Health Reforms in Youth Education: Combatting the Anti-Vaccination Movement

Vaccinations are a significant achievement in the advancement of public health, aiding in diminishing the detrimental effects induced by harmful pathogens. However, information on certain websites might lead one to believe the contrary: that vaccines are ineffective, unnatural, and even dangerous. Such strong objections to mass vaccination campaigns are disseminated by the anti-vaccination movements currently active in the United States and other regions of the world.

As many people turn to the Internet for health information, it is critical to recognize that user-generated content from anti-vaccine supporters directly impact patient medical decisions. Underscoring the pervasiveness of anti-vaccination rhetoric is the reality that awareness of the importance of vaccines is not as high as extensive scientific research would suggest.

According to a study conducted by the Centers for Disease Control (CDC), vaccinations saved the lives of an estimated 732,000 American children and prevented 322 million cases of childhood illnesses from 1994 to 2014. The American Academy of Pediatrics also cited that most childhood vaccines are 90-99% effective in preventing disease. Despite the abundance of research conducted on the value and effects of vaccines, public health discourse is still laden with criticisms from anti-vaccination groups, especially within legal frameworks that propose mandating vaccines like the flu shot.

In 2008, New Jersey’s Public Health Council issued a compulsory flu vaccination for all children before entering preschools and daycare centers. Parental outrage manifested in heated protests with slogans like “My Child, My Choice” and “Parent Power.” In light of the evident challenges in taking legal action, proponents of vaccinations should direct advocacy efforts by pushing for a higher education in health during primary and secondary schooling.

The number of parents that are reluctant to vaccinate their children is increasing year after year due to the rising concern of the aftereffects of being vaccinated. However, what parents tend to overlook are the serious consequences of not having their child vaccinated. While vaccinations like the measles, mumps, rubella, and several others are already required, there are many optional yet highly recommended vaccines that many parents feel are unnecessary.

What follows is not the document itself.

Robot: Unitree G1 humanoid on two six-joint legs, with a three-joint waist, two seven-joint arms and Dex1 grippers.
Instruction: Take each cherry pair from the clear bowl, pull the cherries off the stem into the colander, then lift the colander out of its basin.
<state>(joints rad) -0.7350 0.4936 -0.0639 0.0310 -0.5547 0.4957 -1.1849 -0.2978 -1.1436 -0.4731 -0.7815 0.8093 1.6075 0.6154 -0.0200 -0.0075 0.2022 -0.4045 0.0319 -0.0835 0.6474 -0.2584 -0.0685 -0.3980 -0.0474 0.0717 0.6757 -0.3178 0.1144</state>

According to studies that were published by the Public Health Reports, among the parents who deny the importance of these recommended vaccinations, 63% say that they are scared of the side effects that will result in getting vaccinated and 78% of them claim that their children already get too many vaccinations.

Due to such high numbers in the denial of vaccinations by parents, there is an urgent need to dispute many of these misconceptions. The most efficient way of getting the truth about vaccinations to parents would be through the children themselves. Although children are the ones receiving the vaccinations, they themselves do not know what is being injected into their bodies, nor do they know what the vaccination can prevent or protect them from. A reinforcement of the importance of vaccinations throughout a child’s primary and secondary education is crucial in order to combat the growing anti-vaccination movement. Educating youth will give them the knowledge to understand the need for vaccines, which will hopefully begin to resolve misconceptions promulgated by the anti-vaccination movement.